I kept writing through the next two months, our routines unaltered.  Giselle never spoke of the future or of any obligations.  She seemed unhurried, as if this were the only reality.  Then the manuscript was done—really done.  I knew it and she felt it from my body language and the way I picked at my nails.

“Let’s have one more trip to our favorite overlook.”

We went to the terrace and watched the moon drop behind a cloud; the wind picked up and I offered her my jacket.  She smiled and let me drape it over her.  “You look exactly like Dora Maar.”

Giselle seemed pleased.  “Do I?”  She had dressed up for the evening, in a slinky black dress I didn’t know she owned, one entirely too skimpy for the weather.  She shivered deliciously and pulled my coat closer around her after rolling back the sleeves to uncover her hands.  Before lighting her Gauloise, she took out a gold cigarette holder, a slender tube several inches long like a tiny trumpet, with a black Bakelite mouthpiece and a flaring bell, into which she studiedly inserted the end of her cigarette. She’d said she’d gotten it from a pawn shop and claimed it had once belonged to Picasso’s tortured muse.  She had remarkably beautiful hands, the fingers exceptionally slender and graceful.
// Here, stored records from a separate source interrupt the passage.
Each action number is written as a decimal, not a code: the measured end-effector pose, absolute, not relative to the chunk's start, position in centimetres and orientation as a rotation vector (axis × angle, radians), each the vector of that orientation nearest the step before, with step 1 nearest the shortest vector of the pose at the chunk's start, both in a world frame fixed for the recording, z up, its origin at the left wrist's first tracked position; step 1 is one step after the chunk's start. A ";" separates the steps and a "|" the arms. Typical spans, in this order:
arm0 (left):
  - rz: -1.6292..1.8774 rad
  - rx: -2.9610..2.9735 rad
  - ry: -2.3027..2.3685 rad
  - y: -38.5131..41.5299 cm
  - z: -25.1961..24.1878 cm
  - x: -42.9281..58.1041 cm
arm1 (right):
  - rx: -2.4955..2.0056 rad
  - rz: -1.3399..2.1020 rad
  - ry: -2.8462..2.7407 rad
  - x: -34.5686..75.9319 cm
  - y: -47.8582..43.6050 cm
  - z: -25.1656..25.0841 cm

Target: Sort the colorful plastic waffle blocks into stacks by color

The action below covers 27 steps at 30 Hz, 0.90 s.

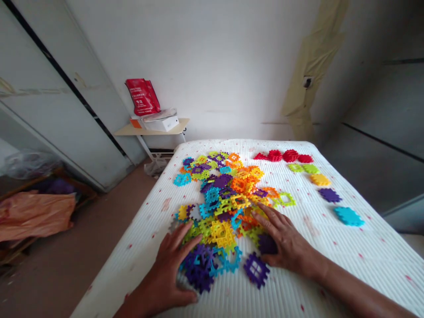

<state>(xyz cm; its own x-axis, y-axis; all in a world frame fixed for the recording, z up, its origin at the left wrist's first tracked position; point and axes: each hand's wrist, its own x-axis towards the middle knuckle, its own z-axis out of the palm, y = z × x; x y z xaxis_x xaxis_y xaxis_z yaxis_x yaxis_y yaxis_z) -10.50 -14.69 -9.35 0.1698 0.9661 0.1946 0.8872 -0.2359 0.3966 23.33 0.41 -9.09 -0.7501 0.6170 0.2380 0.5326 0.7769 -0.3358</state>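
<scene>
Both hands lay flat, fingers spread, gripping nothing. Left hand rested on the near-left fringe of the tile pile. Right hand rested on its near-right fringe, partly covering a purple tile. The pile sat mid-width on the white ribbed mat. Toward the right edge, far to near: red stacks, green stack, yellow stack, purple stack, cyan stack.

Well beyond the left hand, a red bag leans against the wall behind a white box on a small side table. Far off to that hand's left lies an orange plastic bag. Beyond the right hand, yellowish paper hangs on the wall.
</scene>
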 end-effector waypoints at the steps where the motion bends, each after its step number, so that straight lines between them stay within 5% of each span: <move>1: 0.593 2.273 1.828 -14.8 -10.0 -9.9 | -0.904 0.335 -2.614 22.7 0.6 -9.6; 19: 0.934 2.399 1.775 -12.9 -10.9 -7.8 | -0.946 0.643 -1.991 13.6 7.1 -6.6; 27: 1.026 2.390 1.648 -13.7 -10.6 -8.0 | -0.766 0.285 -2.054 15.6 6.0 -5.4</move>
<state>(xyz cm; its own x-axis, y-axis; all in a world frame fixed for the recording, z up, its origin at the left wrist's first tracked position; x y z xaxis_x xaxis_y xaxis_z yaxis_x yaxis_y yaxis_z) -8.01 -13.71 -10.59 0.2058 0.8510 0.4832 0.8095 -0.4255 0.4045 15.63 6.05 -5.42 -0.4050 0.6177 0.6741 0.4105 0.7816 -0.4696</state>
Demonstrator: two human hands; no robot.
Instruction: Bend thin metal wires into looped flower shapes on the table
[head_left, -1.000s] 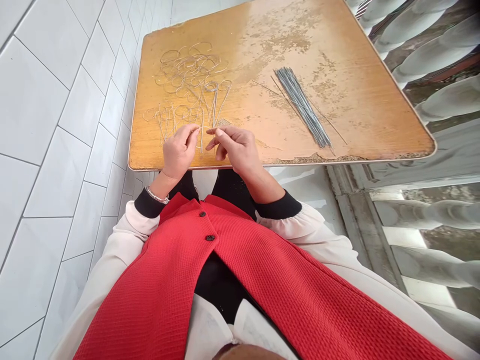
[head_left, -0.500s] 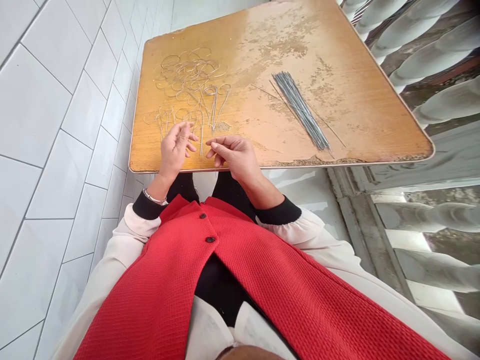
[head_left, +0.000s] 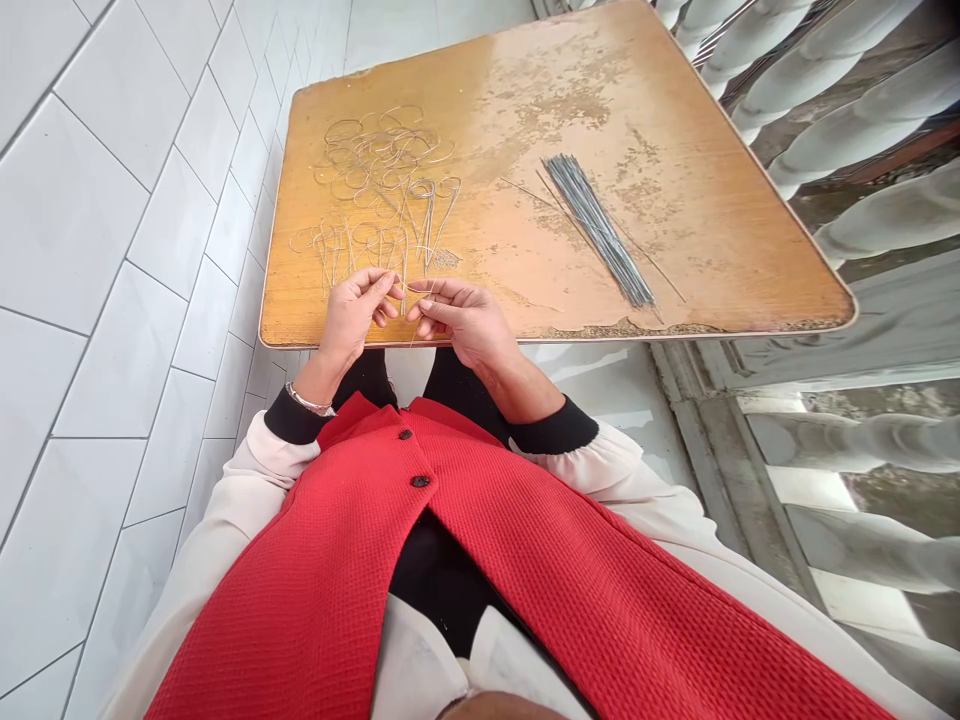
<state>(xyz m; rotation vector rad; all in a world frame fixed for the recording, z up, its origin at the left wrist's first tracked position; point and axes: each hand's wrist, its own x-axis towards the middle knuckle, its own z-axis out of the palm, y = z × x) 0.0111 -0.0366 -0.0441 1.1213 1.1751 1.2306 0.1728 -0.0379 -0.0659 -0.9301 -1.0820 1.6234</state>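
Left of the long grey metal-wire bundle [head_left: 600,235], pinching fine pale wire [head_left: 412,340] in right hand [head_left: 474,322]; cannot tell grip of left hand [head_left: 355,310].

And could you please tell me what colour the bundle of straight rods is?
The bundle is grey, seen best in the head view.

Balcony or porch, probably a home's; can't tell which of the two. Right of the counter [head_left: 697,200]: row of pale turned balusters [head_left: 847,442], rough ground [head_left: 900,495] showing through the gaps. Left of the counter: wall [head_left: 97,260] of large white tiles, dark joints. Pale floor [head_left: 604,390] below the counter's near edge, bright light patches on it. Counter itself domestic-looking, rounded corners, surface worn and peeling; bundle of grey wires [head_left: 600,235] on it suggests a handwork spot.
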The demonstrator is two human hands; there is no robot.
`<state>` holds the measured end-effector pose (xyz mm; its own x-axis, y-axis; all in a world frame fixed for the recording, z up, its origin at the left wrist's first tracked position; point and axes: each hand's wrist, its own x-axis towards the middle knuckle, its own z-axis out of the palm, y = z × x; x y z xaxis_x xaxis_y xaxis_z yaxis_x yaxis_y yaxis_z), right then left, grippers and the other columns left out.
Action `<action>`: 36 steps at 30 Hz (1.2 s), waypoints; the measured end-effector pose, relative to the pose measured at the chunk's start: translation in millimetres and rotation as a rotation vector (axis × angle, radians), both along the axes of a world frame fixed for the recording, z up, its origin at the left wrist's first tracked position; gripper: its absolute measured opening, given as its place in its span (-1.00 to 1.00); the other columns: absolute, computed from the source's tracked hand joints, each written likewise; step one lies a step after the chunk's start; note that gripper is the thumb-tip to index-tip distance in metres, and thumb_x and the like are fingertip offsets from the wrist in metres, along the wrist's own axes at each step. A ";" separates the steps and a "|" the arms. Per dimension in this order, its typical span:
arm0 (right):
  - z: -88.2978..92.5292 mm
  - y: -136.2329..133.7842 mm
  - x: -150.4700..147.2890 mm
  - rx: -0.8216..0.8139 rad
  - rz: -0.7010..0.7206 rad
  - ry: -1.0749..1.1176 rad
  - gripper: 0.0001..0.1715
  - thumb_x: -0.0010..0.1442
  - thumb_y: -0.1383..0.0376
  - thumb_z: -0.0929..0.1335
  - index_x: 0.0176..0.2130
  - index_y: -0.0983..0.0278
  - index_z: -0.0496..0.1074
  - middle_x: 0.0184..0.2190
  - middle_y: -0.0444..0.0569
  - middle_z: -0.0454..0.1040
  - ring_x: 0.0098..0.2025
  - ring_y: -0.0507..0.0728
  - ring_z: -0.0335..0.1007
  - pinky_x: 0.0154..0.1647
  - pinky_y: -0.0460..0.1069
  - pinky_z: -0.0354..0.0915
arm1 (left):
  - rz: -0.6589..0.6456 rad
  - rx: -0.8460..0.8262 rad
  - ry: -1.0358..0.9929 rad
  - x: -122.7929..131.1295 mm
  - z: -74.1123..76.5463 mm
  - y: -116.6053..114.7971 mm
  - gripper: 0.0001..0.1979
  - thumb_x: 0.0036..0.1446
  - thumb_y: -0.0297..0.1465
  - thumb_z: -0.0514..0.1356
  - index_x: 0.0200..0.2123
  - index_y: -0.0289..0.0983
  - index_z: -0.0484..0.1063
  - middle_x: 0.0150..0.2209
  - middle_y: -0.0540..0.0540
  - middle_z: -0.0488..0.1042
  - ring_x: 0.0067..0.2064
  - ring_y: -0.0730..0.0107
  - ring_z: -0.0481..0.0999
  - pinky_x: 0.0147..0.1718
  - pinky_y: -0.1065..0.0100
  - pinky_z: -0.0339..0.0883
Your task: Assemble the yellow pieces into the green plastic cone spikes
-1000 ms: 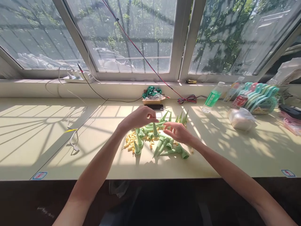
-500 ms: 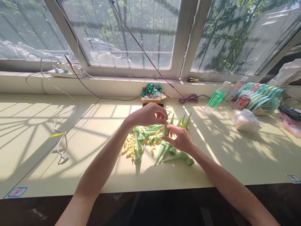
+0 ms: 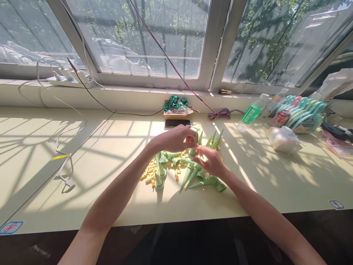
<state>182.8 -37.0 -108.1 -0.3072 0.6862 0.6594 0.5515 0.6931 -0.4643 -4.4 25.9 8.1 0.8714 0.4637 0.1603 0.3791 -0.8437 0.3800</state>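
A green plastic cone-shaped spike (image 3: 192, 152) stands point-up between my two hands over the pile. My left hand (image 3: 178, 139) reaches over from the left, its fingers closed around the spike's upper end. Lower down, my right hand (image 3: 211, 161) pinches the same spike from the right. Its thumb and fingers hide part of the spike. Around them lie several green spikes (image 3: 190, 176), some upright at the back right, others on their sides. Small yellow plastic fittings (image 3: 150, 173) are scattered on the left of the pile.
Behind the pile are a dark phone (image 3: 177, 123) and a small box (image 3: 178, 115) with green material. A bottle (image 3: 251, 113), a red can (image 3: 280, 117) and a white bundle (image 3: 284, 140) stand to the right. A white cable (image 3: 66, 180) lies on the left tabletop.
The camera view has shifted slightly, and more of the phone shows behind my left hand. My left hand has come slightly lower, nearer to my right; both stay on the spike.
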 end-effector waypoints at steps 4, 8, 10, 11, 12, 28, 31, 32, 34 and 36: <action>25.5 -8.3 16.0 -0.113 -0.188 -0.167 -0.74 0.36 0.16 0.25 -0.16 0.26 0.44 -0.34 -0.04 0.51 -0.44 0.04 0.34 -0.39 -0.07 0.20 | 0.068 0.005 -0.013 -5.6 6.7 -1.8 -0.80 0.20 -0.31 0.14 -0.35 -0.30 0.49 -0.40 -0.06 0.51 -0.44 0.48 0.40 -0.44 0.44 0.21; 39.2 -14.2 53.6 -0.305 -0.349 -0.456 -0.73 0.30 0.27 0.26 -0.40 0.25 0.45 -0.48 -0.06 0.45 -0.49 0.05 0.27 -0.47 -0.06 0.07 | 0.125 0.012 -0.039 -9.1 9.2 -2.1 -0.76 0.24 -0.27 0.09 -0.36 -0.30 0.43 -0.38 -0.08 0.49 -0.41 0.44 0.39 -0.46 0.43 0.20; 33.9 -14.2 74.6 -0.385 -0.414 -0.513 -0.76 0.24 0.31 0.28 -0.43 0.24 0.46 -0.48 -0.04 0.45 -0.46 0.06 0.28 -0.47 -0.06 0.05 | 0.128 0.005 -0.038 -9.1 8.8 -2.0 -0.76 0.24 -0.27 0.08 -0.36 -0.30 0.41 -0.38 -0.08 0.48 -0.40 0.43 0.39 -0.45 0.43 0.21; 28.9 -13.7 83.6 -0.414 -0.443 -0.522 -0.78 0.20 0.35 0.28 -0.44 0.25 0.47 -0.47 -0.03 0.45 -0.46 0.07 0.29 -0.47 -0.05 0.05 | 0.123 -0.003 -0.034 -8.9 8.8 -2.0 -0.76 0.25 -0.27 0.08 -0.35 -0.30 0.41 -0.39 -0.08 0.48 -0.39 0.43 0.39 -0.44 0.42 0.22; 23.2 -13.0 91.3 -0.456 -0.458 -0.525 -0.80 0.17 0.36 0.29 -0.43 0.25 0.48 -0.47 -0.02 0.45 -0.46 0.07 0.29 -0.46 -0.05 0.07 | 0.119 -0.008 -0.029 -8.7 9.1 -2.2 -0.76 0.25 -0.26 0.08 -0.35 -0.30 0.41 -0.40 -0.08 0.48 -0.39 0.42 0.39 -0.43 0.42 0.22; -12.0 0.0 108.5 -0.650 -0.371 -0.341 -0.97 -0.01 0.35 0.35 -0.44 0.27 0.37 -0.50 -0.13 0.41 -0.46 0.04 0.30 -0.46 -0.09 0.21 | 0.140 -0.041 -0.095 -11.8 14.8 -7.9 -0.78 0.25 -0.28 0.09 -0.31 -0.30 0.43 -0.46 -0.03 0.49 -0.43 0.46 0.43 -0.42 0.42 0.26; -3.6 -3.5 105.2 -0.605 -0.349 -0.338 -0.95 -0.02 0.35 0.34 -0.46 0.26 0.32 -0.53 -0.16 0.37 -0.47 0.03 0.27 -0.45 -0.09 0.20 | 0.134 -0.075 -0.110 -11.4 12.7 -5.5 -0.78 0.25 -0.29 0.08 -0.32 -0.30 0.42 -0.48 -0.02 0.48 -0.45 0.47 0.43 -0.43 0.43 0.26; 2.1 -5.1 102.8 -0.577 -0.336 -0.331 -0.95 -0.01 0.36 0.33 -0.45 0.26 0.31 -0.53 -0.16 0.37 -0.47 0.03 0.28 -0.44 -0.08 0.20 | 0.126 -0.092 -0.116 -11.1 11.9 -4.6 -0.78 0.25 -0.29 0.08 -0.32 -0.30 0.41 -0.48 -0.02 0.48 -0.46 0.47 0.44 -0.44 0.43 0.26; 17.6 -8.3 94.7 -0.512 -0.335 -0.310 -0.96 0.03 0.38 0.32 -0.43 0.25 0.31 -0.51 -0.15 0.39 -0.46 0.03 0.29 -0.43 -0.08 0.19 | 0.106 -0.129 -0.129 -10.5 10.0 -3.1 -0.78 0.25 -0.29 0.08 -0.32 -0.30 0.40 -0.47 -0.02 0.47 -0.47 0.48 0.45 -0.47 0.44 0.24; 36.5 -9.7 81.5 -0.424 -0.324 -0.283 -0.97 0.09 0.37 0.33 -0.37 0.25 0.34 -0.48 -0.13 0.41 -0.46 0.04 0.30 -0.44 -0.07 0.19 | 0.108 -0.138 -0.140 -9.6 8.2 -2.1 -0.78 0.25 -0.29 0.08 -0.34 -0.30 0.39 -0.45 -0.03 0.47 -0.47 0.48 0.45 -0.48 0.45 0.23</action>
“You would have fitted perfectly into café society in her time.”

Giselle blew a contemptuous smoke ring.  “Café society is kindergarten for artists.  And surrealism is art therapy.”  Then, staring out at the blue-black twilight, the sailboats in the harbor disappearing from our sight, she began to recite.

Today it’s another landscape in this
Sunday at the end
of the month of March 1942 in Paris
the silence is
so great that the songs of the tame
birds are like little
flames you can see. I am desperate
But let it be.

“Are you desperate, untamed little bird?”

“No.  But Dora was.”

“I’ll keep working on the book.  I can add more poems.  And I still have some money left.”

“As you wish.  You know this is only going to last until we go back to Paris.  I will have served my purpose.”

“But I love you.”

“Don’t cheapen our interlude with that sentimental cliché.  I left my boyfriend to come with you.  Though he’s probably onto someone else by now.”

I wanted to come up with a sharp retort.  But in what remained of the light, I could see an incurable sadness in her eyes, one I hadn’t put there, nor could I take it away.  Instead, I answered with the words of Joyce Mansour.

Happy are the solitary ones
Those who sow the sky in the avid sand
Those who seek the living under the skirts of the wind
Those who run panting after an evaporated dream
For they are the salt of the earth
Happy are the lookouts over the ocean of the desert
Those who pursue the fennec beyond the mirage
The winged sun loses its feathers on the horizon
The eternal summer laughs at the wet grave
And if a loud cry resounds in the bedridden rocks
No one hears it no one.

“You said it best, Étienne.  I’m going to assume that’s one of the poems you wrote about me.”

I didn’t contradict her.  “Would you like to read the manuscript?  You might have suggestions.”

Her face was now in shadow, only her feet still touching a ray of light.  “I don’t have to read it.  I am it.”